Updated June 2006
For more information on pregnancy and maternal hydrocephalus or if you want to become part of
the ongoing study, please contact:
Please note that this study is for shunted mothers with hydrocephalus that have given birth, and not about mothers that have given birth to children with Hydrocephalus.
For information on a Hydrocephalus Support Group in SOUTHERN CALIFORNIA contact:
or Nancy Bradley (see above)
Para ver este sitio en español, haz un cliq aquí.
I am a woman with congenital hydrocephalus who has been shunted since birth in 1962. I am a graduate of the University of Southern California with a B.S. in education and the mother of two healthy children. In November of 1986, I became pregnant with my first child.

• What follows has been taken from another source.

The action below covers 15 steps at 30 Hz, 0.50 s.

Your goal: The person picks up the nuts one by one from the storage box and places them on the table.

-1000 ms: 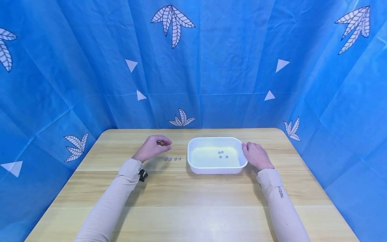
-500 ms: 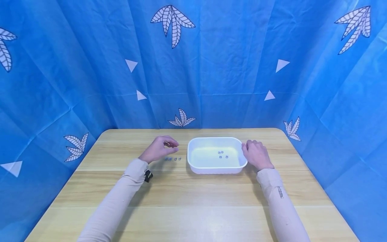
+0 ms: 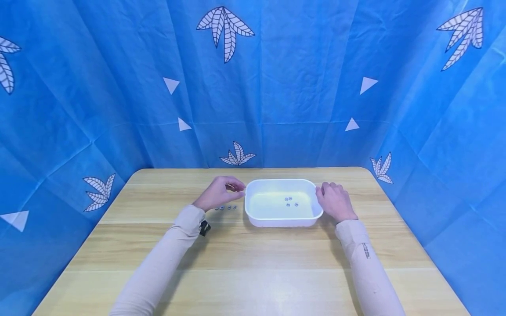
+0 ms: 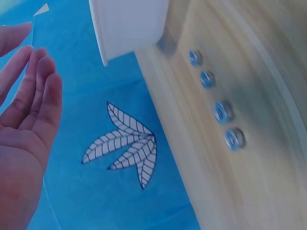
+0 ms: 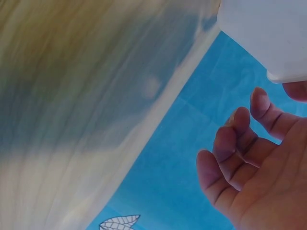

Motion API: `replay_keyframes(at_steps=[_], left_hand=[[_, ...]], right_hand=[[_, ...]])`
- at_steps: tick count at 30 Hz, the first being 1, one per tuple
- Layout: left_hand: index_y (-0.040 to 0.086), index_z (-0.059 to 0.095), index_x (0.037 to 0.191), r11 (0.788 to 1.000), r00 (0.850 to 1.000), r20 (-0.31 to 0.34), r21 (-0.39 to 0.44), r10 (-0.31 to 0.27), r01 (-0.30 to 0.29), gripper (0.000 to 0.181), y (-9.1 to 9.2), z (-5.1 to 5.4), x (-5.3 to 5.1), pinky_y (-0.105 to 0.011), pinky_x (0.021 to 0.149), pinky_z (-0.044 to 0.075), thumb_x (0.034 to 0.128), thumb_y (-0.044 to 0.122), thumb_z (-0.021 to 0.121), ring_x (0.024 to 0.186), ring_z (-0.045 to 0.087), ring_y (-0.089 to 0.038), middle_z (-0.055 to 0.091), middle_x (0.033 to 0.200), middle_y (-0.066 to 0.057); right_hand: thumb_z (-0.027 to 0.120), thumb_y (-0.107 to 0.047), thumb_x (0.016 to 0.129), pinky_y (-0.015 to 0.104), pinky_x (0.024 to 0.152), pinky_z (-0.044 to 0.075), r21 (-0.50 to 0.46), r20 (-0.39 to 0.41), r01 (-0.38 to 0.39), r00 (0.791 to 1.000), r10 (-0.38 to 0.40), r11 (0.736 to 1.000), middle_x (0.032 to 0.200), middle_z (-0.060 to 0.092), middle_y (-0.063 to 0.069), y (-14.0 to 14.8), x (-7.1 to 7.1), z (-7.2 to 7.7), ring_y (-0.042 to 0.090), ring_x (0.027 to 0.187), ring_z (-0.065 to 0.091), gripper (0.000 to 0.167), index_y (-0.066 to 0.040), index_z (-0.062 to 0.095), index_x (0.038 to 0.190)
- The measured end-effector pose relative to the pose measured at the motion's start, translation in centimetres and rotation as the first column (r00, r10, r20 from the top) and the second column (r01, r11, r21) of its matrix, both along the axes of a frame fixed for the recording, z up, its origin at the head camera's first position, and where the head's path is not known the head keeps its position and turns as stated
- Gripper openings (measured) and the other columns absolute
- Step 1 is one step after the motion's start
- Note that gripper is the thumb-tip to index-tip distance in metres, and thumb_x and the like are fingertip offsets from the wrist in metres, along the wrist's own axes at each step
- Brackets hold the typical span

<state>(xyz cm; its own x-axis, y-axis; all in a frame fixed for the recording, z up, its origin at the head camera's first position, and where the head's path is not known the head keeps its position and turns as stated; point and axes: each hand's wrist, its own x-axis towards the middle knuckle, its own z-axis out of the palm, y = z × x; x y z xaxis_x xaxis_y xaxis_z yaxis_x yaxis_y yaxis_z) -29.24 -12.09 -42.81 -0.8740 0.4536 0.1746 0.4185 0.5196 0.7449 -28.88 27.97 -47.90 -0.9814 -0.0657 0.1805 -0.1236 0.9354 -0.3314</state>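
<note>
My left hand (image 3: 221, 192) hovers beside the left end of the white tray (image 3: 284, 219), thumb and fingers apart with nothing visible between them. The left wrist view shows its relaxed fingers (image 4: 33, 91) short of the tray wall (image 4: 129, 28). Behind and below this hand, several small silvery pieces (image 3: 235, 207) lie in a row on the table, also visible as round metallic pieces (image 4: 223, 112). Several more pieces (image 3: 296, 205) are inside the tray. At the tray's right rim rests my right hand (image 3: 336, 202); its thumb meets the rim and its other fingers (image 5: 230, 143) hang loosely bent.
The wooden table (image 3: 257, 272) has rounded far corners. Blue curtain (image 3: 300, 87) with leaf and triangle prints stands behind it and along both sides. A dark object (image 3: 204, 228) is at my left wrist.
My left hand has moved right, from above the row of pieces to the tray's left rim. The right hand, tray and pieces have stayed in place.
</note>
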Motion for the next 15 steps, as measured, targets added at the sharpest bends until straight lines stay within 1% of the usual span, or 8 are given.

Since I am in the first generation of shunted women to survive to childbearing age (due to advances in imaging methods, surgical techniques, and shunt technology), I was entering unknown medical territory. The pregnancy was normal with no complications but the delivery turned out to be a very difficult vaginal delivery due to the size and position (posterior—head down, face up) of the baby. Six weeks after his birth, I had a sudden onset of shunt malfunction symptoms that lead to an emergency revision. Blood was found blocking the proximal (brain end) end of my shunt. My husband and I were convinced that the difficult delivery and the shunt malfunction six weeks later were somehow related. Because I found very little published information on pregnancy and maternal hydrocephalus in the years immediately following my son's birth, I started the database in 1994 to see how other shunted mothers had fared during their pregnancies, deliveries, and postpartum periods.
I have two healthy children—a boy born in 1987 and a girl born in 1996. I also have a rocket scientist husband.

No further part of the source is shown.